> **EXERCISE GOAL**
Print, from the listing below, the lines starting at the line containing "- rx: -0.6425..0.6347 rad" and ending at the line containing "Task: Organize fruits", exactly as they stand, and print nothing else.

> **INPUT DATA**
---------------

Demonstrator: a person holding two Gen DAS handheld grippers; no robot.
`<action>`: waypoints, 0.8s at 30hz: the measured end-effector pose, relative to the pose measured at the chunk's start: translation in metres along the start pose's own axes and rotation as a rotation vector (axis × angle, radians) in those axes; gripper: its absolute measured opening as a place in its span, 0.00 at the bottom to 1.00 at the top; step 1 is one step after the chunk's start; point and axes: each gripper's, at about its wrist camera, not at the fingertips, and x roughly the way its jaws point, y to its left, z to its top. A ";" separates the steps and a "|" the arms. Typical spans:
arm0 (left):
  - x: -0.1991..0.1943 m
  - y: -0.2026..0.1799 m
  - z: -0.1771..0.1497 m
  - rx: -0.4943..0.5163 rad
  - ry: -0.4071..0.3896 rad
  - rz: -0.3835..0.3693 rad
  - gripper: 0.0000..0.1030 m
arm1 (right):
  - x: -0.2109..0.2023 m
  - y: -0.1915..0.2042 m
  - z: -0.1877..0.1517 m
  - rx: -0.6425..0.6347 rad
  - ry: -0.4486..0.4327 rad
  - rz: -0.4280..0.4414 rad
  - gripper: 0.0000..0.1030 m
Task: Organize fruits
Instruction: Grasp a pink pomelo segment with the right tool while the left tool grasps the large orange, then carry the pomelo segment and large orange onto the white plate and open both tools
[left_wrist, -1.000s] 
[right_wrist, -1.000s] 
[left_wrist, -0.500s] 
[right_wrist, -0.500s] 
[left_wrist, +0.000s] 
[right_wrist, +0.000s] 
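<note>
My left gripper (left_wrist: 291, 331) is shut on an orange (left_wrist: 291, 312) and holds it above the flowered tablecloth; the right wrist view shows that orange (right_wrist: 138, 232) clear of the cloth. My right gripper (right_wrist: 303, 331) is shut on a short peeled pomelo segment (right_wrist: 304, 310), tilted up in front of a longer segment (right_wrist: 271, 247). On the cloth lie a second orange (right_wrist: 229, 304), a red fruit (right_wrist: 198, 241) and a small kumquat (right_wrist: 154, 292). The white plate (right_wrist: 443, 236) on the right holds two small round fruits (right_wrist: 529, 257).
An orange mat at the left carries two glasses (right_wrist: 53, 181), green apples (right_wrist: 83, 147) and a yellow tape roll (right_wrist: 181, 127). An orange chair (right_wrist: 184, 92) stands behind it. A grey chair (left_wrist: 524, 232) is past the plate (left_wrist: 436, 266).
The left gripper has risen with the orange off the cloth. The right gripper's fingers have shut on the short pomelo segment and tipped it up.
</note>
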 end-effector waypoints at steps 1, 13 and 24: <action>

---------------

> **ANSWER TO THIS TASK**
  - rx: -0.6425..0.6347 rad
  - ry: -0.4486..0.4327 rad
  - rz: -0.4280..0.4414 rad
  - gripper: 0.0000..0.1030 m
Task: Organize fruits

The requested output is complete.